Johnson, director and writer of the animated short She Dreams at Sunrise, shared that he was inspired to create his film after taking care of his sick aunt. After observing her hallucinating in and out of consciousness, Johnson felt that his aunt could be experiencing something beautiful—an escape of the realities of illness—during her hallucinatory state.
“When I was her caretaker, she would wake up kind of screaming. …So I would come in and calm her down and tell her ‘it’s okay,'” Johnson said about his aunt. “There were very joyful moments taking care of her, it wasn’t all sad. There was one moment I’ll never forget, where it was around five o’clock, near sunrise, and it was completely quiet. She was actually sitting up and she was laughing. So she was, like, hallucinating. She thought that she was with about four or five kids. It was the most beautiful thing I’ve ever seen.”

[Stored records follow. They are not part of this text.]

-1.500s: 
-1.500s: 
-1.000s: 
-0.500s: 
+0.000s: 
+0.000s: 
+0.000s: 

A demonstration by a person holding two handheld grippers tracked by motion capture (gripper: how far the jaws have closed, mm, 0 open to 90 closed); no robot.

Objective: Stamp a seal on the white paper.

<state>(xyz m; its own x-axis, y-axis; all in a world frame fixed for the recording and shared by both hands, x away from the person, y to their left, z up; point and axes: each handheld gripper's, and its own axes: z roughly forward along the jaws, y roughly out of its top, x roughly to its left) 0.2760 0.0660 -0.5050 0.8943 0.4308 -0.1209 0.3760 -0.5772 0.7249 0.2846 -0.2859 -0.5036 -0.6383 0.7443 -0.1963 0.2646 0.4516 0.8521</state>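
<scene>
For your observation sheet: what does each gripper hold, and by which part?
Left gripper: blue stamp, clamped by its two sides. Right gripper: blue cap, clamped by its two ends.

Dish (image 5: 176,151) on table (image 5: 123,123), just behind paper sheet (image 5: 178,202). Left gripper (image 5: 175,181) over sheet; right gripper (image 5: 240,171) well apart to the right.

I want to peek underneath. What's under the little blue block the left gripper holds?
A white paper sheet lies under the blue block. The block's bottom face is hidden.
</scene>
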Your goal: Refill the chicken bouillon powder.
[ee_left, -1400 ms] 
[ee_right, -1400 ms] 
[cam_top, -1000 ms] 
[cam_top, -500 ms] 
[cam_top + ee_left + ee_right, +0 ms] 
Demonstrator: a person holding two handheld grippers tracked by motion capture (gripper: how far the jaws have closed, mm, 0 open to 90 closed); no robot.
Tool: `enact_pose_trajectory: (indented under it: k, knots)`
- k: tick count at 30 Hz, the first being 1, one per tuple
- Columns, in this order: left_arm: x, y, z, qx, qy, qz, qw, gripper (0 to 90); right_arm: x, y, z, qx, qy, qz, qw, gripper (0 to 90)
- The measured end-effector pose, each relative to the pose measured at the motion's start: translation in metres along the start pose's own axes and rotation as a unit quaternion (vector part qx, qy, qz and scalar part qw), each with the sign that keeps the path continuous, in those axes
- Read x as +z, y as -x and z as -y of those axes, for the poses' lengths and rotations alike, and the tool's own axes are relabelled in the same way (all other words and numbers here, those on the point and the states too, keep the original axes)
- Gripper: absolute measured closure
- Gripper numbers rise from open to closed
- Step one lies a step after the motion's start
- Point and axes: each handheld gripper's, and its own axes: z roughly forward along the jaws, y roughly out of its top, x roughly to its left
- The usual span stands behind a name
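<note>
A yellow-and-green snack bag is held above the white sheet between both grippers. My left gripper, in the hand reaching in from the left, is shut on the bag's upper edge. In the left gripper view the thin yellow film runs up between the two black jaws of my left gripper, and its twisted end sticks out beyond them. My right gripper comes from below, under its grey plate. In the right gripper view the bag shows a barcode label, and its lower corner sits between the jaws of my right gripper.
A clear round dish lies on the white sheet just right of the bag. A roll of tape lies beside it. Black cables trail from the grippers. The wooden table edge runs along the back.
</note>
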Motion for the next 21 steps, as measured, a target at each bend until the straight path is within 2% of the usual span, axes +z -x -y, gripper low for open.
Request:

He continued, “I thought about ‘is there a story in that moment?’ And I thought, ‘what if instead of hallucinating, she was escaping her mundane reality from her depressing routine?’ She was using her dream to escape. So she wanted to get out of her sad world and live in this happy world. …That’s kind of where the film came from.”
WNBA superstar Tina Charles, who did not play in 2020 due to the coronavirus pandemic, revealed that it was her experience as a gamer that led her to create her film, Diverse Games, which she filmed as a way to stay involved during the 2020 season.
The Washington Mystics center said that she did not see enough gaming characters who looked like her or represented LGBTQ+ identities, pushing her to highlight a game developer working to increase that representation.
“I think the gaming industry needs meaningful representation for Black characters and inclusion. I follow Tanya DePass, who is a role-playing game developer, who is also a consultant. She goes through [the process of] making sure that minorities, LGBTQ individuals, they have access to become game developers. That they too can aspire [to that.]”
Charles continued, “She got sick and tired of not seeing herself as a superhero. I grew up playing video games, and I noticed that my [Black] characters were always the villain, or they were prostitutes or they were thugs. …So when I learned about [Tanya’s] story, I was very intrigued and I reached out to her. She was very excited and I just went for it.”
The Queen Collective films, A Song of Grace, Diverse Games, Change The Name and Black Birth, will premiere on BET on June 19 at 9 p.m. ET. The 8:46 narrative short films, Cupids, She Dreams at Sunrise, Pearl and Henry, and Slow Pulse, will be available to view later this summer.